Problem statement: Set out word for word the line that contains "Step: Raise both" and each line after it, through the end of the data below, but exclude the pictures.

=== Begin Enclosure ===

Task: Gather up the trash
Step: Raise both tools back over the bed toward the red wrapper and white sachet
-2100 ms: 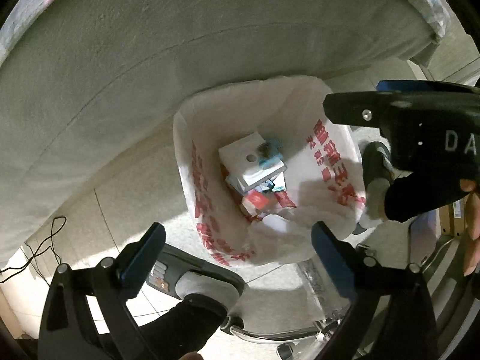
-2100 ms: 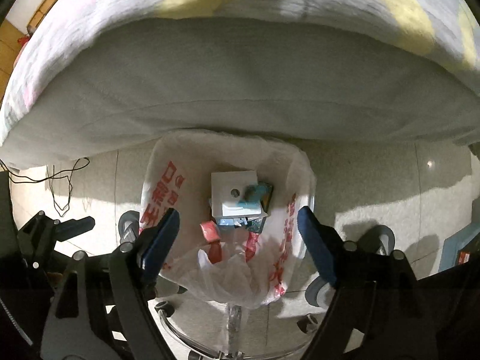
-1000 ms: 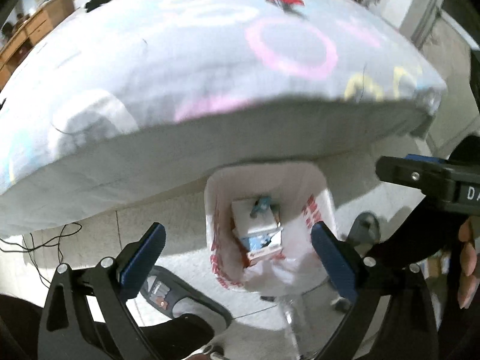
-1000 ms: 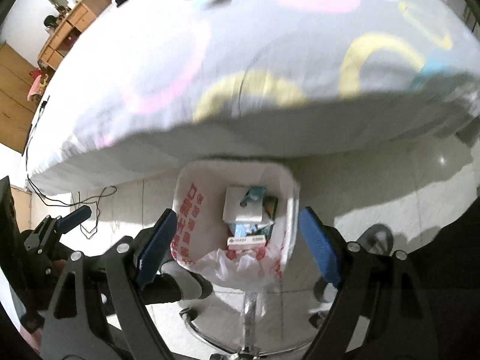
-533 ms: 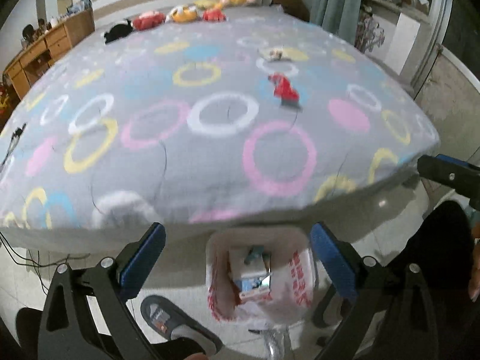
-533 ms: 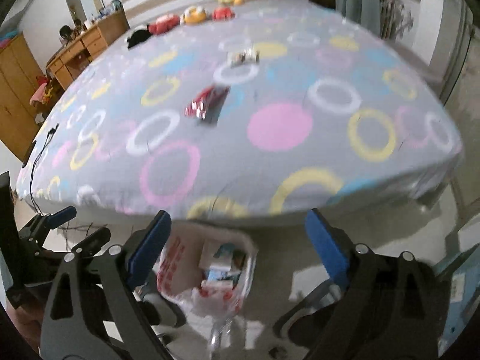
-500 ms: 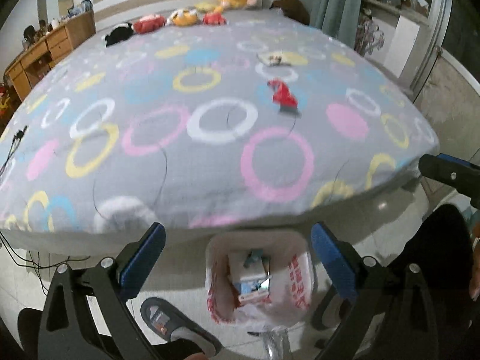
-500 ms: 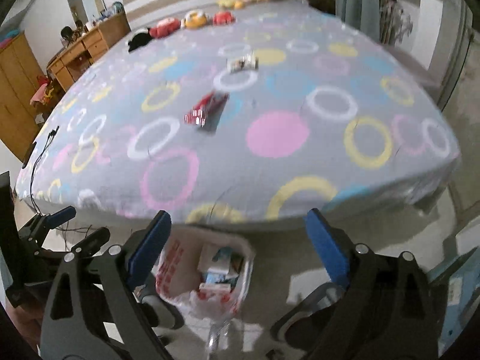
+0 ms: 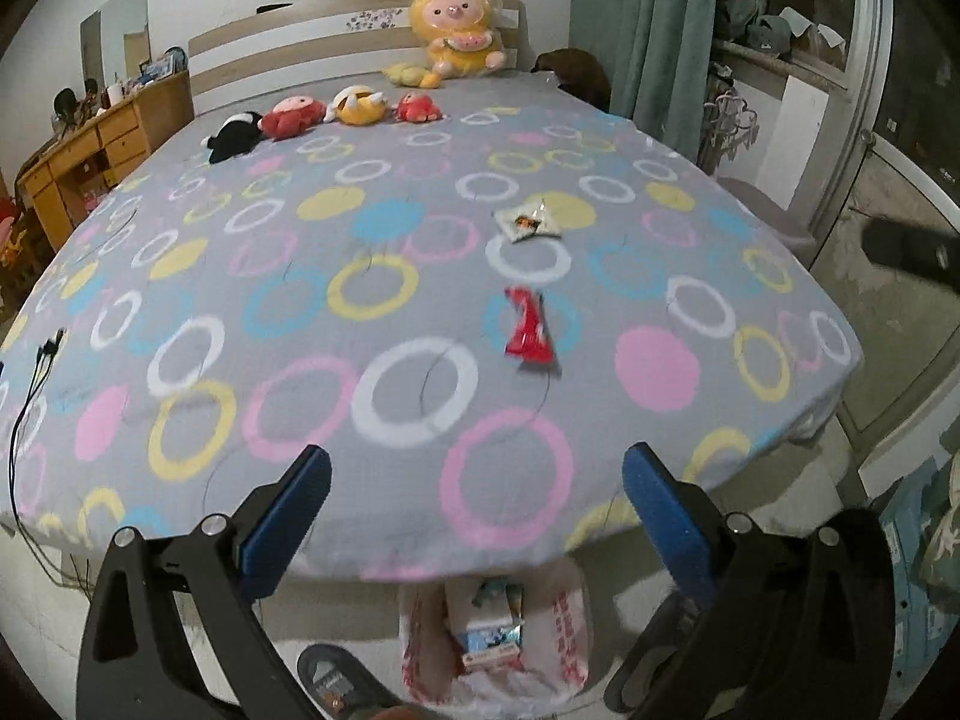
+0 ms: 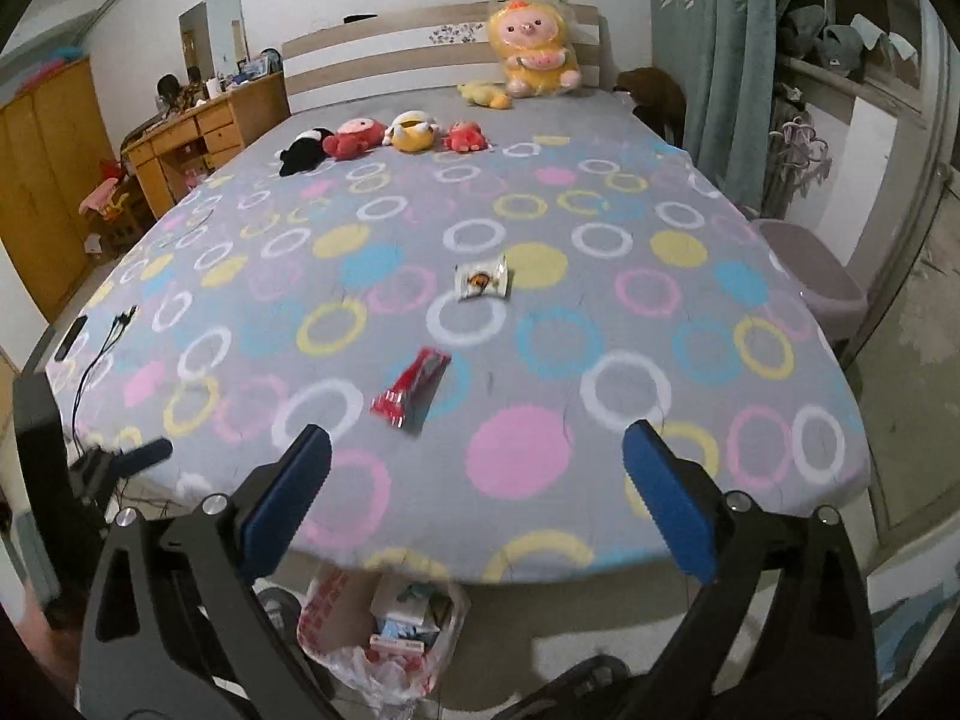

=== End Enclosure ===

Solution for this exercise:
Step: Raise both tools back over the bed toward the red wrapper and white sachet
-2100 ms: 
-2100 ms: 
-1000 ms: 
-1000 ms: 
-533 ms: 
-533 ms: 
-500 ms: 
-500 ms: 
+0 ms: 
+0 ms: 

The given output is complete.